Your copy of the data below must be exact and must leave out all pictures.

****

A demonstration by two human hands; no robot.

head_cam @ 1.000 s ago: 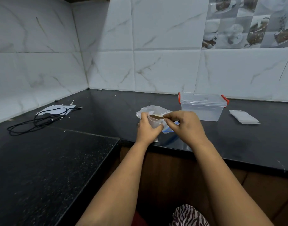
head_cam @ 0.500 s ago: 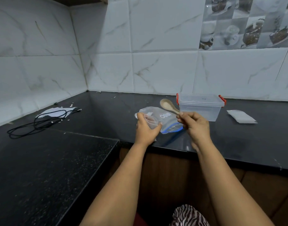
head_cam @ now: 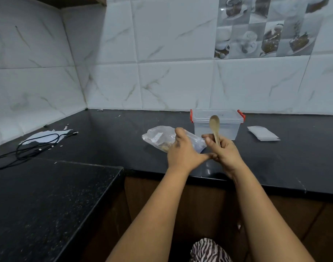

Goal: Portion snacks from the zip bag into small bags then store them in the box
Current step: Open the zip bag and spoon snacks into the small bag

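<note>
Right hand [head_cam: 226, 154] gripping spoon [head_cam: 214, 127] upright before box [head_cam: 216, 123]; left hand [head_cam: 182, 152] over zip bag [head_cam: 158, 137], finger state hidden.

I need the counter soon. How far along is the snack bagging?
Early. Nothing looks finished: the box sits lidded, with no filled bags visible in it. In hand: the right hand holds a wooden spoon upright, and the left hand is at the zip bag. The small bags lie flat right of the box, still to fill and store.
</note>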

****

Problem solution ▸
A demonstration by two human hands; no robot.

head_cam @ 1.000 s ago: 
head_cam @ 0.500 s ago: 
head_cam @ now: 

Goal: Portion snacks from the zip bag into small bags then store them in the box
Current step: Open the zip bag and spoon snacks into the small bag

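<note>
Right hand [head_cam: 226, 154] gripping spoon [head_cam: 214, 127] upright before box [head_cam: 216, 123]; left hand [head_cam: 182, 152] over zip bag [head_cam: 158, 137], finger state hidden.

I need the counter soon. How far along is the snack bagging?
Early. Nothing looks finished: the box sits lidded, with no filled bags visible in it. In hand: the right hand holds a wooden spoon upright, and the left hand is at the zip bag. The small bags lie flat right of the box, still to fill and store.
</note>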

Exercise complete, with nothing further to add.